12-28-2015, 01:44 AM
(12-28-2015, 12:42 AM)Davepeta Wrote:(12-28-2015, 12:13 AM)Jim_Clonk Wrote: That reminds me, what's been happening with the EMDrive lately?NASA hasn't bothered announcing anything on it yet. They probably know whether it works or not, but they haven't bothered saying anything official about it.
The EM drive only produces a tiny amount of thrust anyway. Its great for keeping communications satellites in their proper positions longer than possible with any other propulsion system, but the extremely tiny thrust makes it all but impractical for anything else we might want it for. Though if we can boost the thrust produced and decrease the energy requirement, then hoverboards and wheel-less cars might become a practicality using it to provide lift.

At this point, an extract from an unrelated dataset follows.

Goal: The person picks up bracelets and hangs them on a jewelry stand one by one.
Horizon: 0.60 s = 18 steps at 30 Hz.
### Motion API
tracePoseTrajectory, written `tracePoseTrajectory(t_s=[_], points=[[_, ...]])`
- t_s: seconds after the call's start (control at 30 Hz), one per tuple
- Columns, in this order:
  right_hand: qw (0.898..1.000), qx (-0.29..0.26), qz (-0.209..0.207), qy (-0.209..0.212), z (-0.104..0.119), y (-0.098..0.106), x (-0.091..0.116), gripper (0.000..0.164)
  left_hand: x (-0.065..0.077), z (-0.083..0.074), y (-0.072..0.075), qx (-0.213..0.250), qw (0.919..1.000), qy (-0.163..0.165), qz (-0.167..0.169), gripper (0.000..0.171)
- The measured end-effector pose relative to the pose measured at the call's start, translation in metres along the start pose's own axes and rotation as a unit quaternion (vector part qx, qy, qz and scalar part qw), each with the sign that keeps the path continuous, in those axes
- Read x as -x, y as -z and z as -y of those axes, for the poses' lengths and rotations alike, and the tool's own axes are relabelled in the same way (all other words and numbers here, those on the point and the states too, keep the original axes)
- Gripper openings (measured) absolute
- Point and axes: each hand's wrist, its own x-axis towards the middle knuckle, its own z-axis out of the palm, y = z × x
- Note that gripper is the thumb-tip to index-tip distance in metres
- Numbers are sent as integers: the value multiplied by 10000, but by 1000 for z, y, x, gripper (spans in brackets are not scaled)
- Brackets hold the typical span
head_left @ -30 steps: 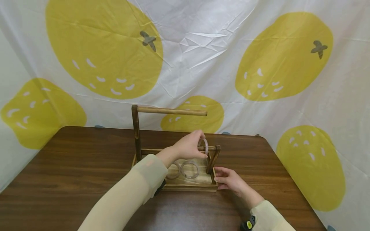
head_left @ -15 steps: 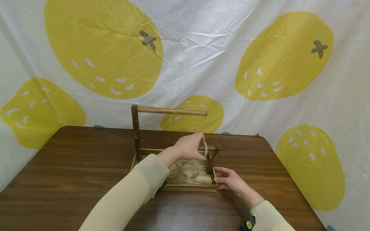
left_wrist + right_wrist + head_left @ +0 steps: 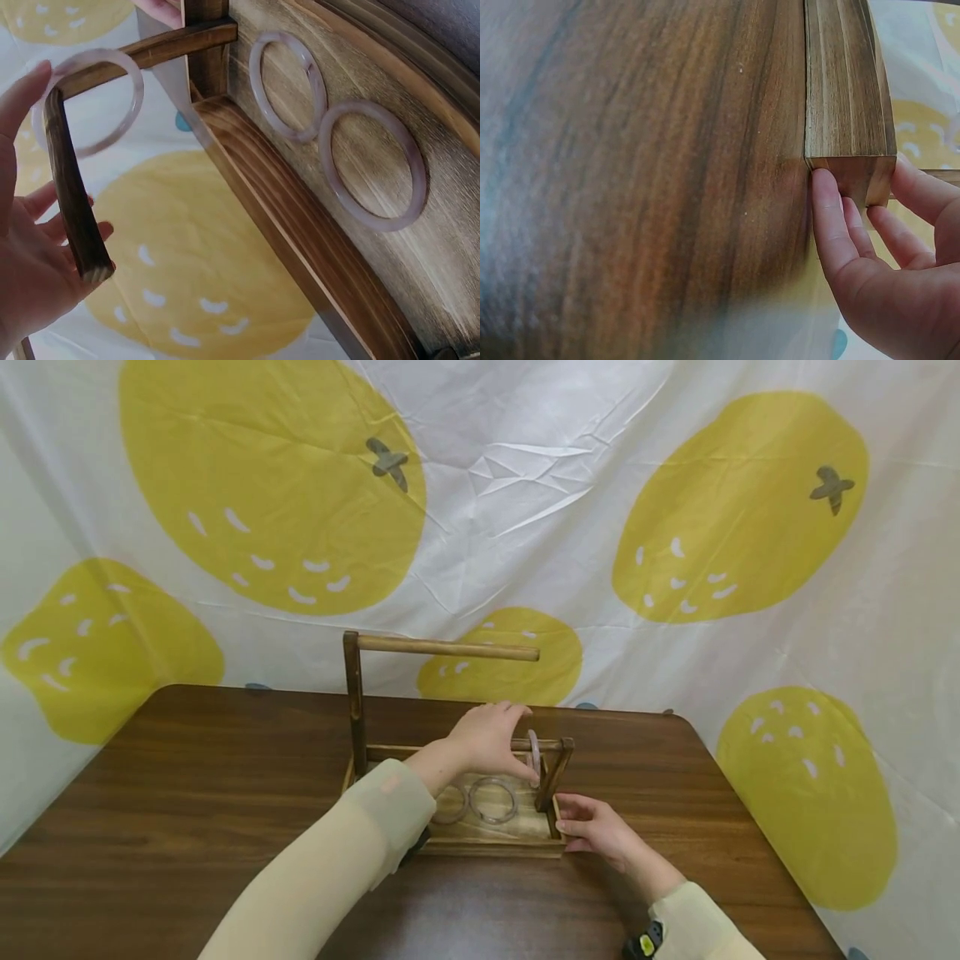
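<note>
A wooden jewelry stand [image 3: 495,850] with a tray base and two bars stands on the table. On its lower bar [image 3: 169,46] hangs a pale translucent bangle [image 3: 137,97], near the bar's free end. My left hand [image 3: 483,739] is beside this bangle, fingers spread apart, thumb tip right at the ring's edge. Two more bangles, a nearer one [image 3: 386,224] and another [image 3: 259,75], lie flat in the tray, side by side. My right hand [image 3: 596,827] holds the tray's right end, thumb and fingers about its corner [image 3: 851,169].
The upper bar [image 3: 450,648] juts right from a tall post [image 3: 354,710] above the left hand. Dark wood table [image 3: 187,793] surrounds the stand. Behind it hangs a white cloth [image 3: 525,543] printed with yellow fruit.
The left hand's fingers have spread and let go of the bangle, which now hangs from the lower bar. The right hand stays on the tray's end.
</note>
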Motion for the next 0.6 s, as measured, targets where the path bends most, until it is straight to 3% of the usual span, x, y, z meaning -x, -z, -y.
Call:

Fairly sure they have a scale model of the Alcubierre drive- aka star trek warp drive.
They devised an experiment to measure how strong of a field it made using two laser beams- one passed through the field and one passed around it, but calibrated so that a pulse of light takes the exact same amount of time for each of the two paths.
With the device active, the beam of light passed through the device's field arrived sooner than the beam that was the control path.
However there are two big problems with the technology.
The first is the energy requirement needed to move a large object. Just to operate that tiny concept demonstrator unit requires a pretty significant amount of power, which doesn't scale in any easy to deal with way.
The second is that according to some sources, the device that generates the distortion field has to exist outside that field to work properly- thus in effect you have to have a FTL capable vehicle to build a FTL capable vehicle.
Though perhaps we could work around this to some extent in the form of a hyperspace conduit as often seen in scifi, but this would be a tremendous undertaking to build to the tune of thousands of years to construct and requiring multiple planets worth of resources.